◆ Exercise objective
Below is a set of records. Repeat them verbatim without the pictures.

◆ The records
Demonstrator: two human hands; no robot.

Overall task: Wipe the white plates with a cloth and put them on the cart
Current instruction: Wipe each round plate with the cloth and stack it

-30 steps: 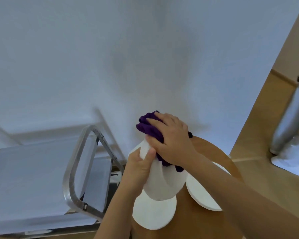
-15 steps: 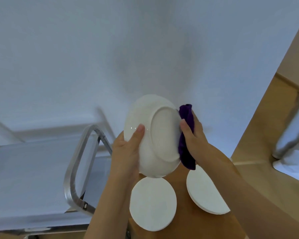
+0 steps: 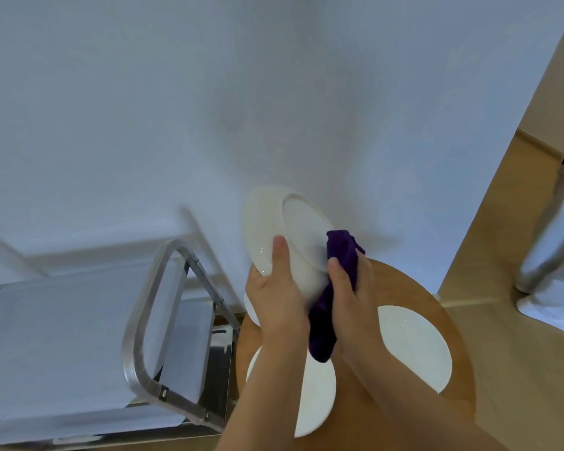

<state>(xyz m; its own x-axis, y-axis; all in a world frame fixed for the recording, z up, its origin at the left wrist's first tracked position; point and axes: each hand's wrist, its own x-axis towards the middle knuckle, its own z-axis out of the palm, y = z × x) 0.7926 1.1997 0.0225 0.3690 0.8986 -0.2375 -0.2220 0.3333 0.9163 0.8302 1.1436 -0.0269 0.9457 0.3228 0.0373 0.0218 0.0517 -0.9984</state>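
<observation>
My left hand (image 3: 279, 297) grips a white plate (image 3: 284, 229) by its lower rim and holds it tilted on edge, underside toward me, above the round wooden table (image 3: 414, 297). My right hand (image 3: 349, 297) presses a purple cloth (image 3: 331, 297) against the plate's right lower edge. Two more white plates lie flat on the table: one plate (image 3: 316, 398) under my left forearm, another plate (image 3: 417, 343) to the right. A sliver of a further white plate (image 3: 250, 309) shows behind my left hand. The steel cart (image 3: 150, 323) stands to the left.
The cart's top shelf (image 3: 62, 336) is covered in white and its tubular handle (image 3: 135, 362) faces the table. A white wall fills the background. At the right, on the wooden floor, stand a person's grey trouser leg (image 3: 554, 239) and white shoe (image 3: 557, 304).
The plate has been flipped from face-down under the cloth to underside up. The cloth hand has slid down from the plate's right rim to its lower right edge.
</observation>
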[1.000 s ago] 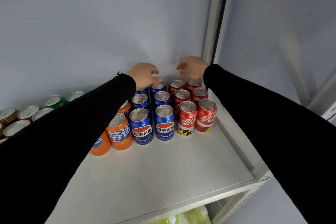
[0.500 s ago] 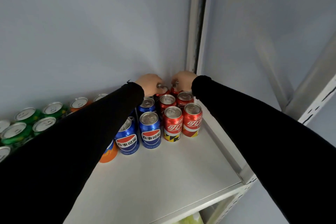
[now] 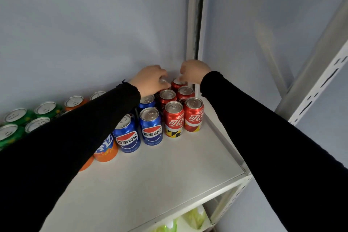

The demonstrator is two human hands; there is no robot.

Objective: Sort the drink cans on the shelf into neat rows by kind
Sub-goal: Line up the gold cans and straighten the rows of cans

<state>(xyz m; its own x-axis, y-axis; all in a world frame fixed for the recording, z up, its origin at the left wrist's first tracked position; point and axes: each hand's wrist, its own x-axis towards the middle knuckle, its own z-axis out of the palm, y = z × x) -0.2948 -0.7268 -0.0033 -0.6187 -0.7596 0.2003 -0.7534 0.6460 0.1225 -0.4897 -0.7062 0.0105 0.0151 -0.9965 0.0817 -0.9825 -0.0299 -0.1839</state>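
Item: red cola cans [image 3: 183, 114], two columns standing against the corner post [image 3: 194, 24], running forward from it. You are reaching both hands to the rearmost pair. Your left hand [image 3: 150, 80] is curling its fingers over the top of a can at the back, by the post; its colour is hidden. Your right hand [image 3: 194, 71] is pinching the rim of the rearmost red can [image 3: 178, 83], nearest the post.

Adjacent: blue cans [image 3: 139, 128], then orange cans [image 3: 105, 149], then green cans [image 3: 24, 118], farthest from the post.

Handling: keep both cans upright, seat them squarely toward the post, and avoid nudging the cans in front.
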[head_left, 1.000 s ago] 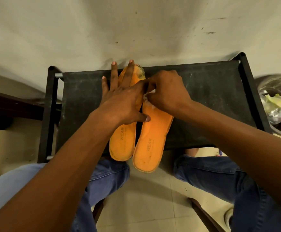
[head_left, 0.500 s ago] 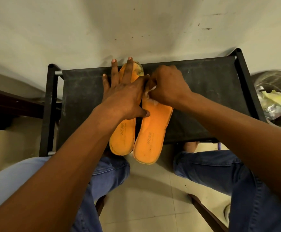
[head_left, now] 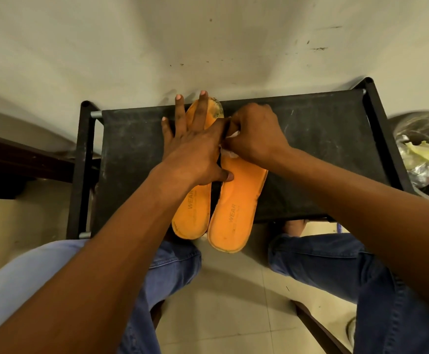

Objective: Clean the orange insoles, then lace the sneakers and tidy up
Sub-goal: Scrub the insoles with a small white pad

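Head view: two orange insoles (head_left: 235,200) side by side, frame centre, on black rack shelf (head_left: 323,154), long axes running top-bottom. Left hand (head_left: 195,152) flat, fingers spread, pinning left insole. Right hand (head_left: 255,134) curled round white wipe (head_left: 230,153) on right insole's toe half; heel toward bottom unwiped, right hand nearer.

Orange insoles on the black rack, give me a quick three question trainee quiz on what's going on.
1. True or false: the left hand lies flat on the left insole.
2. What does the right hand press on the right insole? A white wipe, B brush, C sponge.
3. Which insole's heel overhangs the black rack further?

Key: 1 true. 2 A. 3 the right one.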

◆ Exercise answer
Demonstrator: two human hands; no robot.

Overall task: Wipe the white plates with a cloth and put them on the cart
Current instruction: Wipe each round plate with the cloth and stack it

-30 steps: 
-15 steps: 
+0 steps: 

<state>(xyz m; its own x-axis, y-axis; all in a world frame fixed for the recording, z up, its origin at the left wrist's first tracked position; point and axes: each hand's wrist, its own x-axis towards the middle knuckle, its own z-axis out of the palm, y = z × x) 0.7926 1.1997 0.0225 0.3690 0.8986 -0.2375 -0.2220 0.3333 0.9163 0.8302 1.1436 -0.0269 0.9457 0.3228 0.0373 0.0218 0.0517 -0.9984</state>
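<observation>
My left hand (image 3: 279, 297) grips a white plate (image 3: 284, 229) by its lower rim and holds it tilted on edge, underside toward me, above the round wooden table (image 3: 414, 297). My right hand (image 3: 349, 297) presses a purple cloth (image 3: 331, 297) against the plate's right lower edge. Two more white plates lie flat on the table: one plate (image 3: 316, 398) under my left forearm, another plate (image 3: 417, 343) to the right. A sliver of a further white plate (image 3: 250, 309) shows behind my left hand. The steel cart (image 3: 150, 323) stands to the left.
The cart's top shelf (image 3: 62, 336) is covered in white and its tubular handle (image 3: 135, 362) faces the table. A white wall fills the background. At the right, on the wooden floor, stand a person's grey trouser leg (image 3: 554, 239) and white shoe (image 3: 557, 304).
The plate has been flipped from face-down under the cloth to underside up. The cloth hand has slid down from the plate's right rim to its lower right edge.
</observation>
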[1.000 s ago] 
[0.500 s ago] 
[now] 

The demonstrator is two human hands; there is no robot.

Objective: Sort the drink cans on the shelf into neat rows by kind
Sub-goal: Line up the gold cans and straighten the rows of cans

<state>(xyz m; its own x-axis, y-axis; all in a world frame fixed for the recording, z up, its origin at the left wrist's first tracked position; point and axes: each hand's wrist, its own x-axis towards the middle knuckle, its own z-axis out of the palm, y = z × x) -0.2948 -0.7268 -0.0033 -0.6187 -0.7596 0.2003 -0.7534 0.6460 0.1225 -0.4897 -0.7062 0.0105 0.0151 -0.9965 0.0817 -0.9825 -0.0299 -0.1839</state>
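Item: red cola cans [image 3: 183, 114], two columns standing against the corner post [image 3: 194, 24], running forward from it. You are reaching both hands to the rearmost pair. Your left hand [image 3: 150, 80] is curling its fingers over the top of a can at the back, by the post; its colour is hidden. Your right hand [image 3: 194, 71] is pinching the rim of the rearmost red can [image 3: 178, 83], nearest the post.

Adjacent: blue cans [image 3: 139, 128], then orange cans [image 3: 105, 149], then green cans [image 3: 24, 118], farthest from the post.

Handling: keep both cans upright, seat them squarely toward the post, and avoid nudging the cans in front.
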[head_left, 1.000 s ago] 
[head_left, 0.500 s ago] 
[head_left, now] 

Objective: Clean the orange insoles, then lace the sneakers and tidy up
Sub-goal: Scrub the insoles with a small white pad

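Head view: two orange insoles (head_left: 235,200) side by side, frame centre, on black rack shelf (head_left: 323,154), long axes running top-bottom. Left hand (head_left: 195,152) flat, fingers spread, pinning left insole. Right hand (head_left: 255,134) curled round white wipe (head_left: 230,153) on right insole's toe half; heel toward bottom unwiped, right hand nearer.

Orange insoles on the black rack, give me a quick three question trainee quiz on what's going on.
1. True or false: the left hand lies flat on the left insole.
2. What does the right hand press on the right insole? A white wipe, B brush, C sponge.
3. Which insole's heel overhangs the black rack further?

Key: 1 true. 2 A. 3 the right one.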

Nothing remains to be added to this answer.